◆ **SOURCE DATA**

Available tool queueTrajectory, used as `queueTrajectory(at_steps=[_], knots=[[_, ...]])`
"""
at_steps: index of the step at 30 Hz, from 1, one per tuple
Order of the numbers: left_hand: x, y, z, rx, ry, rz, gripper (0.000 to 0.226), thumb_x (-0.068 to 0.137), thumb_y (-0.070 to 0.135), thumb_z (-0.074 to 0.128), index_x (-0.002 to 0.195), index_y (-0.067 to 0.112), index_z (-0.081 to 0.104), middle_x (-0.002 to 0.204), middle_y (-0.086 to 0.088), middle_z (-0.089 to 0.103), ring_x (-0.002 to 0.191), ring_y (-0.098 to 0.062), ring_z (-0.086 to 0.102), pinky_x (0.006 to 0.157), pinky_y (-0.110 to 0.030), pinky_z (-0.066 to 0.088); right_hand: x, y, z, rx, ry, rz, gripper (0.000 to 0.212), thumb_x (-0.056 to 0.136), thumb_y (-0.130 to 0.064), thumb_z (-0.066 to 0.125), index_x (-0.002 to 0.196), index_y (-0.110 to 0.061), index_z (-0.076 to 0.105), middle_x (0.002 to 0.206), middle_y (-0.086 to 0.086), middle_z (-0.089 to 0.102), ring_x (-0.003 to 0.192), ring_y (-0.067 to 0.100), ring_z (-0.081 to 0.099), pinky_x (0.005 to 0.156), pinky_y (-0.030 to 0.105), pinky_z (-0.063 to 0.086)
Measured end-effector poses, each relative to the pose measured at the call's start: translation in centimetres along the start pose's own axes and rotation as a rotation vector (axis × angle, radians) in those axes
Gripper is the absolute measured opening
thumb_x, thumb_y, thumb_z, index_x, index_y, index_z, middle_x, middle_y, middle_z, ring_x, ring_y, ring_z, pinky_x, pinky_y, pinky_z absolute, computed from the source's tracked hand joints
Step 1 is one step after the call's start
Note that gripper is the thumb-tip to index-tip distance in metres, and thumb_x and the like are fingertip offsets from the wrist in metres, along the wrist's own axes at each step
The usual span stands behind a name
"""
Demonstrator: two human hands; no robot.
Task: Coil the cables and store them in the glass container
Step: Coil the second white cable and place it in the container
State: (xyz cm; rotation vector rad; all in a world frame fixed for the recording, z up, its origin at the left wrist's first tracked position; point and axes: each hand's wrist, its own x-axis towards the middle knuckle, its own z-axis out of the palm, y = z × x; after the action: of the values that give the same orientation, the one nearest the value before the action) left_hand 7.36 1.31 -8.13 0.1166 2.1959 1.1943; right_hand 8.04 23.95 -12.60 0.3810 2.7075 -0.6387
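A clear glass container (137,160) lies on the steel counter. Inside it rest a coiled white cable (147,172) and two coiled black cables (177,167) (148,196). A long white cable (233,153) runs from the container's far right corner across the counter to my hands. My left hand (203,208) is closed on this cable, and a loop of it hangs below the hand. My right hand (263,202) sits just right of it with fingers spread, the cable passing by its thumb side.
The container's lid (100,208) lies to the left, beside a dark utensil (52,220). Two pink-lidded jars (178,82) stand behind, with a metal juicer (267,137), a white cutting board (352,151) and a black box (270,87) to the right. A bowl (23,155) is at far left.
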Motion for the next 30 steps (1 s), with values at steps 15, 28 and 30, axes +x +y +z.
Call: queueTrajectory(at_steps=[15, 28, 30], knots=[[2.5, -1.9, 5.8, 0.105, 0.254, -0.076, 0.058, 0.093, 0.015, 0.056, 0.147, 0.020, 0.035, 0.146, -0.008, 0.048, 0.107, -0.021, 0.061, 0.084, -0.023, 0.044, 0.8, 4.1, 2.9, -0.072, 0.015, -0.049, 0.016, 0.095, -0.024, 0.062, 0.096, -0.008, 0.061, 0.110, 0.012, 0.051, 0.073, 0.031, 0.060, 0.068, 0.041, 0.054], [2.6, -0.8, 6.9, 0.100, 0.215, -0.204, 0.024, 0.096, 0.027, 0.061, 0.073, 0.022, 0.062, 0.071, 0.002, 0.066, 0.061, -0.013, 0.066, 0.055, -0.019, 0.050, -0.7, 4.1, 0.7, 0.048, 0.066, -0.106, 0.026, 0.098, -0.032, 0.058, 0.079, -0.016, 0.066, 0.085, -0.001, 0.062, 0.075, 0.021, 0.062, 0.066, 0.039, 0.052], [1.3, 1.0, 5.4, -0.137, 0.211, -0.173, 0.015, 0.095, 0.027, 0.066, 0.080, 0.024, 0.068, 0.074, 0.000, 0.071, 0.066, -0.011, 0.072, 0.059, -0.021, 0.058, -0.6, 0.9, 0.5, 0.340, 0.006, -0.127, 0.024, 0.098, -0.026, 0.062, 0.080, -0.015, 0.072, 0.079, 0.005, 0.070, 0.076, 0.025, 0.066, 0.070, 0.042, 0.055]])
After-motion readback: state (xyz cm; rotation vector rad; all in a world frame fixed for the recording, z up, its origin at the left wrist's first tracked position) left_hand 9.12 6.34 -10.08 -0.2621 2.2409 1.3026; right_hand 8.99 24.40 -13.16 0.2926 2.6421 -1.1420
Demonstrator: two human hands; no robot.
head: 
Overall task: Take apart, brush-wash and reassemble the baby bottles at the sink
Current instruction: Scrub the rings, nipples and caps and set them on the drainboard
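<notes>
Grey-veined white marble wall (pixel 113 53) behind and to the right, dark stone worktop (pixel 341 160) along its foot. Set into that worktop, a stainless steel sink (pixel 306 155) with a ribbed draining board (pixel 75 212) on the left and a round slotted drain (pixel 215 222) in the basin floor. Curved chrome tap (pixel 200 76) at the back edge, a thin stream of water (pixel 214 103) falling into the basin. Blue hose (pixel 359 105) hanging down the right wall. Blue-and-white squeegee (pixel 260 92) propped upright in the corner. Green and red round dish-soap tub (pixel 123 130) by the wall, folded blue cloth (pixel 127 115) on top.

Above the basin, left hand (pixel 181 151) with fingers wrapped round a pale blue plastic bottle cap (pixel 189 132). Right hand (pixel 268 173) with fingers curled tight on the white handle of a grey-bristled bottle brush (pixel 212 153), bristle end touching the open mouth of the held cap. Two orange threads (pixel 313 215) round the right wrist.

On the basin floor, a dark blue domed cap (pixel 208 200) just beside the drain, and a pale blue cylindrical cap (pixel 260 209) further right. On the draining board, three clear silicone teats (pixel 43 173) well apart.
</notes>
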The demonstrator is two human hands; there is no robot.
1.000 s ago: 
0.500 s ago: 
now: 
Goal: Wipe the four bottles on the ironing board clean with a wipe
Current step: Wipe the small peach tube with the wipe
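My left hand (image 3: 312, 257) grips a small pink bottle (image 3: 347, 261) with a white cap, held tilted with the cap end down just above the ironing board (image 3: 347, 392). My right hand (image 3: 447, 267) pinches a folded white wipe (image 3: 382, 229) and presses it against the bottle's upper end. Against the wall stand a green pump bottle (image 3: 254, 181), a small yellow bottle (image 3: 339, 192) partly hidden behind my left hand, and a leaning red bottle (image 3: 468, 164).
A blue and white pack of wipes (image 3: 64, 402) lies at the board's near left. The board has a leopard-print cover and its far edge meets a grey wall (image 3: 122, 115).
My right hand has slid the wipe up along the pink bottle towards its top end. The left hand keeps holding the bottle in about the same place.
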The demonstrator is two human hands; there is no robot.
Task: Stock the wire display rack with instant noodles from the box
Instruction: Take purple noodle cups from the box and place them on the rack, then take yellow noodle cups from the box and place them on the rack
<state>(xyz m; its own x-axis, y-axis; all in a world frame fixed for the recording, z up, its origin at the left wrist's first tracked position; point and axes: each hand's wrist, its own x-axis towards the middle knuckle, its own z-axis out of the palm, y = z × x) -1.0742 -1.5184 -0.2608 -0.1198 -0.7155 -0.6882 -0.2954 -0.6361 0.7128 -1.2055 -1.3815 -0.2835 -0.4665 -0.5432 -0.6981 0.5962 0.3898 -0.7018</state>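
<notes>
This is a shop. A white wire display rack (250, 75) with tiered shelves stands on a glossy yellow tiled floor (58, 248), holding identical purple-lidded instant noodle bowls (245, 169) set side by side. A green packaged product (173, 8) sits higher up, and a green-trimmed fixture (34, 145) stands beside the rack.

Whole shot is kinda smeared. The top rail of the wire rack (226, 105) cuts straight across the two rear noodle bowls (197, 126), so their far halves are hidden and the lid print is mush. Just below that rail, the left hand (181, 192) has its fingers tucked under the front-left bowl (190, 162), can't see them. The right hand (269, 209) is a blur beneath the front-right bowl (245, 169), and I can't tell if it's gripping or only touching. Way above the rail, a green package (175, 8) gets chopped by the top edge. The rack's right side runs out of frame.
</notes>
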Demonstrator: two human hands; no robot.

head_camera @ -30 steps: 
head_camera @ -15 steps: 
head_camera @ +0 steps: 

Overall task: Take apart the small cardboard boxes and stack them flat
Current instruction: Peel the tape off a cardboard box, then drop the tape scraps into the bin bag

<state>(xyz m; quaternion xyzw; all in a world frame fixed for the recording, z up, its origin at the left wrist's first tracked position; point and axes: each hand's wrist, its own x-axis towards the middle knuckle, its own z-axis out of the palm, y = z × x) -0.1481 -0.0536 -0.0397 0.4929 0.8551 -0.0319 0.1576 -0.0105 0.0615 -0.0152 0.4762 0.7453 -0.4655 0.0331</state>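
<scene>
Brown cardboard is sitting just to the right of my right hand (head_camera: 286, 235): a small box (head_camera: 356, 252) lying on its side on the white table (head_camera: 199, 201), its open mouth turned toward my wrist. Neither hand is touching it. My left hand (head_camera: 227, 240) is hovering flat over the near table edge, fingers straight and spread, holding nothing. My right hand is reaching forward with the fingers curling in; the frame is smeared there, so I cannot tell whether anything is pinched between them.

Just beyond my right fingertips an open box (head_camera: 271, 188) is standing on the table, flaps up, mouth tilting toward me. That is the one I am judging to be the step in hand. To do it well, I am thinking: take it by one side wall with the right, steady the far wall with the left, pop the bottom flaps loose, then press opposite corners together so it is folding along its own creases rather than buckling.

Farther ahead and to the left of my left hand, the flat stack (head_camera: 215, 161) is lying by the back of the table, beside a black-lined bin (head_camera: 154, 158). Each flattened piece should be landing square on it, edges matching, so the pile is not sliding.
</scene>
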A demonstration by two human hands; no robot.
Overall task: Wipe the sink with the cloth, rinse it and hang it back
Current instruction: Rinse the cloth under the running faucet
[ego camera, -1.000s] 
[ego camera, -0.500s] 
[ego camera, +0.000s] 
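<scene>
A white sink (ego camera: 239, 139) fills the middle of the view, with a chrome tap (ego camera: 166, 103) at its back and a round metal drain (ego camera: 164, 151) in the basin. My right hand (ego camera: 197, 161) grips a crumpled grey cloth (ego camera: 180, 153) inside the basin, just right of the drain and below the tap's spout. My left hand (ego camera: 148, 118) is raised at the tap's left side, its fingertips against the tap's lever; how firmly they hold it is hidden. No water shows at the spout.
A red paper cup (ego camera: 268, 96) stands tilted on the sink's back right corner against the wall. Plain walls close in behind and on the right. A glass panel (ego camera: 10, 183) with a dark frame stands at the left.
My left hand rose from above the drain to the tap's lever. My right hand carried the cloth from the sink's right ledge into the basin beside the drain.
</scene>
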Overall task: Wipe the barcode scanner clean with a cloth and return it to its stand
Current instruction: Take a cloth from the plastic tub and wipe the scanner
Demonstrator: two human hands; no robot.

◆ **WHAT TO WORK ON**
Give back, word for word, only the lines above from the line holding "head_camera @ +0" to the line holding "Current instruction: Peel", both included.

◆ **SOLUTION TO THE PROBLEM**
head_camera @ +0 steps: 

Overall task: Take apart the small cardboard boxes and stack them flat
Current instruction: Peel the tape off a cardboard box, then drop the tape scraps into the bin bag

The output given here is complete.